Three years after Department of Homeland Security first rolled out the “Secure Communities Program” which sent fingerprints of those accused of a crime at the moment of arrest from the jails to ICE, DHS reveals they never needed state consent to participate in the program anyway. Immigrant rights organizations are angry, yet are not surprised by DHS’s latest move — which many feel is just part of their business-as-usual tactic to skirt transparency and ultimately deport undocumented immigrants at all costs.
FOR IMMEDIATE RELEASE
August 5, 2011
CONTACT: Cynthia Bell, (202) 675-2312; firstname.lastname@example.org
WASHINGTON – The Department of Homeland Security (DHS) has been able to cite only one statutory provision to support its position: 8 U.S.C. § 1722, part of the Enhanced Border Security and Visa Entry Reform Act (EBSA). But EBSA does not authorize the federal government to commandeer states’ resources to screen individuals in state and local custody.
“Three years after introducing Secure Communities, DHS changed the rules of the game by setting aside all the agreements that states negotiated in good faith.
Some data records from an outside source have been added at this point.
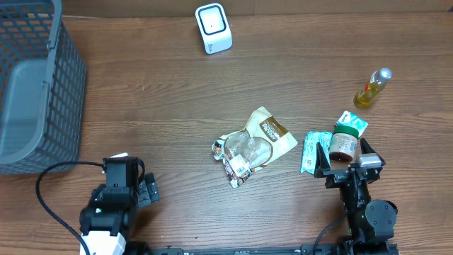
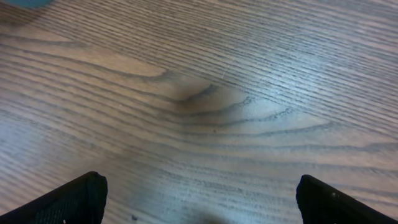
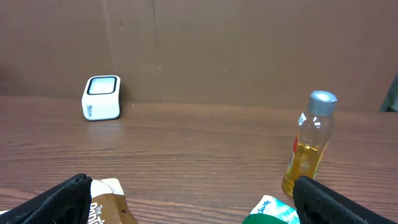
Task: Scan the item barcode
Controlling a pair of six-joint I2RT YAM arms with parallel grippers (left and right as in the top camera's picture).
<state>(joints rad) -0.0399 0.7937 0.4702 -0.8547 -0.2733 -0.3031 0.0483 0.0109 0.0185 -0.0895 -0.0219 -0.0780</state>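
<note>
The white barcode scanner [image 1: 213,28] stands at the table's far edge, also in the right wrist view as the scanner [image 3: 101,98]. Several items lie centre-right: a brown-and-white snack bag [image 1: 255,145], a green-lidded jar [image 1: 345,142], a green packet [image 1: 310,152] and a small bottle of yellow liquid [image 1: 372,88]. My right gripper [image 1: 345,157] hangs open just in front of the jar, its fingers either side of it and nothing held [image 3: 196,211]. My left gripper [image 1: 145,190] is open at the near left, over bare wood [image 2: 202,211].
A grey plastic basket [image 1: 35,92] fills the far left corner. A second green packet [image 1: 352,122] lies behind the jar. In the right wrist view the bottle [image 3: 309,143] stands at the right and the bag's corner [image 3: 106,202] at the lower left. A brown wall backs the table.
</note>
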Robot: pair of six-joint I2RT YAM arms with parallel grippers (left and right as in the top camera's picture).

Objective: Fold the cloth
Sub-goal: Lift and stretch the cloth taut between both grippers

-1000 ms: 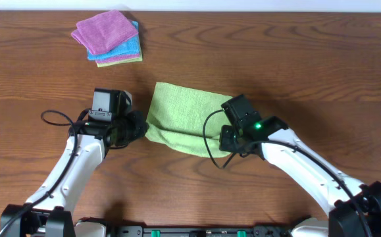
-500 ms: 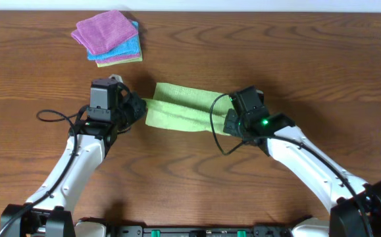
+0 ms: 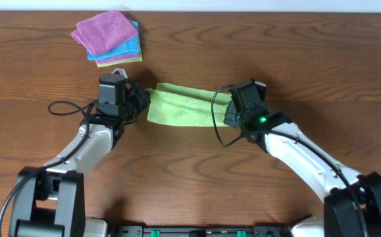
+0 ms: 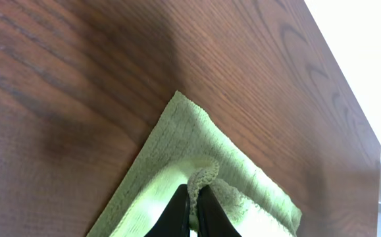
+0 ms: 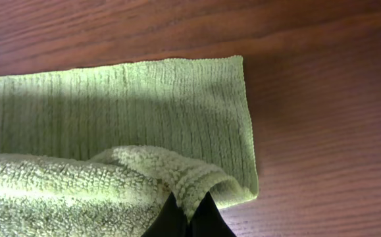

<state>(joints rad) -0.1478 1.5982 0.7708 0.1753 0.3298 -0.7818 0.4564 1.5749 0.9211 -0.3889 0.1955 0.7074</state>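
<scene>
The lime-green cloth (image 3: 180, 107) lies on the wooden bench (image 3: 308, 66) as a narrow band stretched between the two pincers. The left pincer (image 4: 191, 204) is closed on a bunched corner at its end of the band. The right pincer (image 5: 189, 209) is likewise clamped on the curled corner at the opposite end. In the right wrist view the lower layer lies flat just ahead of the fingertips, and the pinched upper layer rolls over it, short of the far hem. The fold looks partly laid over, not yet matched edge to edge.

Several things could spoil it from here. Each pinch takes only a small nub of thick pile, so a corner could slip free if the arms pull apart and tension the band. If one pincer travels or lets go ahead of the other, the upper layer would likely land skewed. Fingertips riding this low may also drag the lower layer along and wrinkle it. The rolled edge beside the right pincer could stay tucked under and leave a lump.

A stack of folded cloths (image 3: 108, 37), purple on top, sits well beyond the left pincer, clear of the work. No brand, label or legible writing shows, and no tag is visible on the cloth in these views.
</scene>
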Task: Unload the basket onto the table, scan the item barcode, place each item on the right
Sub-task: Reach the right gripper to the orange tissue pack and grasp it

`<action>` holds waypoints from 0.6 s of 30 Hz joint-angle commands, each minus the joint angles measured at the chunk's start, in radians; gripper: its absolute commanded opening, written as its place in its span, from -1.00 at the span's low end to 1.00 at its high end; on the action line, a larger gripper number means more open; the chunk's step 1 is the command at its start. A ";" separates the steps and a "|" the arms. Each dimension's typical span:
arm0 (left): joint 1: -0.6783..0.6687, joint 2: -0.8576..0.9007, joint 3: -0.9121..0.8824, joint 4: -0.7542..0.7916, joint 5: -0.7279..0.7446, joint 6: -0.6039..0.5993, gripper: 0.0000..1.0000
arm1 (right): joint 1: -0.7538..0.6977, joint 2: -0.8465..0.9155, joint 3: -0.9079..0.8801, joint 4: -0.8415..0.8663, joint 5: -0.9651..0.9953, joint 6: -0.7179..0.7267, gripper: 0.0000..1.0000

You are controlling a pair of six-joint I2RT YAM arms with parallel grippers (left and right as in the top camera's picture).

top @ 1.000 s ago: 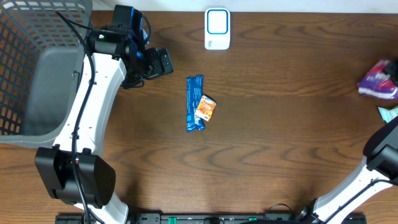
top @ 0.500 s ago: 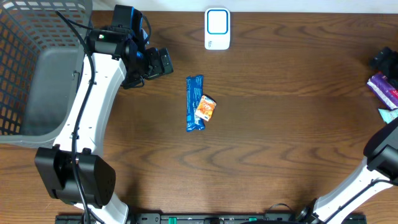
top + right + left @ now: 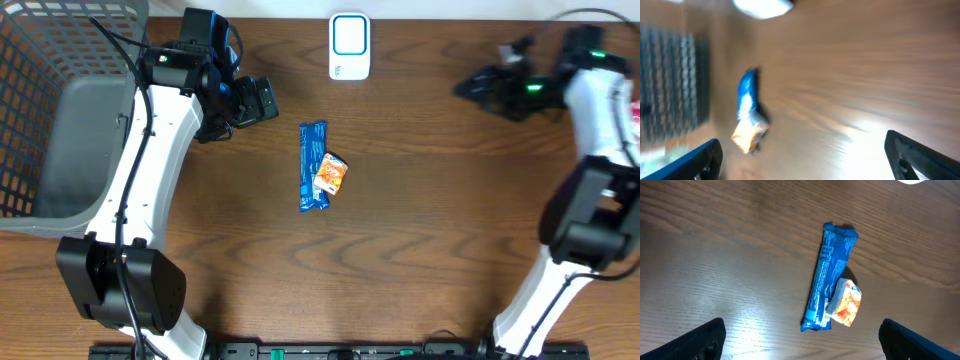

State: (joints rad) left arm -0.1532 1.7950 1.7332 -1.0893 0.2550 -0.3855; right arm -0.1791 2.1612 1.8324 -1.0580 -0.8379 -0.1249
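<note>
Left fingers (image 3: pixel 705 340): standing wide apart, one tip showing at each lower corner of the left wrist view; gripping nothing and touching nothing; hanging over the desk (image 3: pixel 430 230) up and to the left of the items, near them but apart.

Right fingers (image 3: pixel 695 160): also standing wide apart, with nothing between them; the right wrist view is blurring, yet both tips are showing at its lower corners; hanging over the far right part of the desk, to the right of the scanner (image 3: pixel 350 46), well apart from the items.

Blue bar (image 3: pixel 313 165): lying flat and lengthwise at mid-desk; orange packet (image 3: pixel 330 173) lying against its right side, touching its lower half.

Scanner: white, sitting at the far edge.

Grey basket (image 3: pixel 60 60): sitting at the left end, its mesh walls and grey floor showing.
</note>
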 commanded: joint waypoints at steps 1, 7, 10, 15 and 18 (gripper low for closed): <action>0.003 0.002 0.005 -0.002 -0.014 0.010 0.96 | 0.110 -0.003 -0.061 0.000 -0.062 -0.063 0.99; 0.003 0.002 0.005 -0.002 -0.014 0.010 0.96 | 0.315 -0.003 -0.161 0.147 -0.050 -0.044 0.63; 0.003 0.002 0.005 -0.002 -0.014 0.010 0.96 | 0.393 -0.003 -0.200 0.260 -0.036 0.056 0.23; 0.003 0.002 0.005 -0.002 -0.014 0.010 0.96 | 0.499 -0.003 -0.241 0.345 0.182 0.326 0.00; 0.003 0.002 0.005 -0.002 -0.014 0.010 0.96 | 0.554 -0.003 -0.264 0.352 0.244 0.376 -0.06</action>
State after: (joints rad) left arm -0.1532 1.7950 1.7332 -1.0893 0.2554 -0.3855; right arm 0.3359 2.1612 1.5936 -0.7101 -0.7044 0.1177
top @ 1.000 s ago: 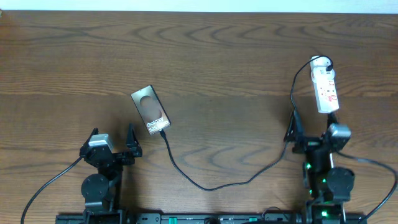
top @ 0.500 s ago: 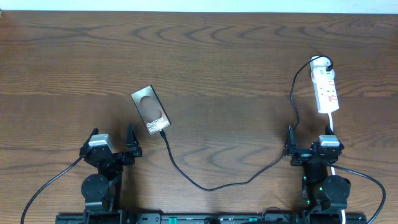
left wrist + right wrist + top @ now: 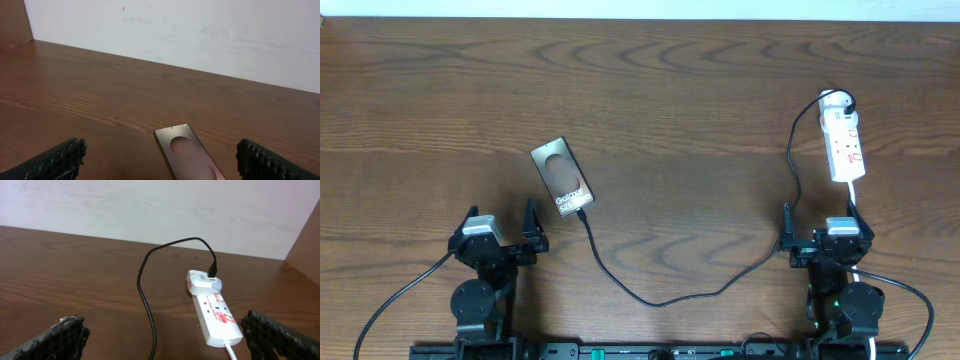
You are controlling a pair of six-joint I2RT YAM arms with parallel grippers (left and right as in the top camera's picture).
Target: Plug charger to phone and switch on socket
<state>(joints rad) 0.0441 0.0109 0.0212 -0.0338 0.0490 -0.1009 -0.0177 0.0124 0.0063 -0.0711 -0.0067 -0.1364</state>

Today’s announcement is the latest in a long line of deceptive DHS theatrics and is an insult to governors and state leaders who signed these agreements, which now amount to nothing more than the paper they’re printed on. DHS has recklessly inflicted S-Comm on states and localities across the country without any legal justification for the program,” said Laura W. Murphy, director of the ACLU Washington Legislative Office.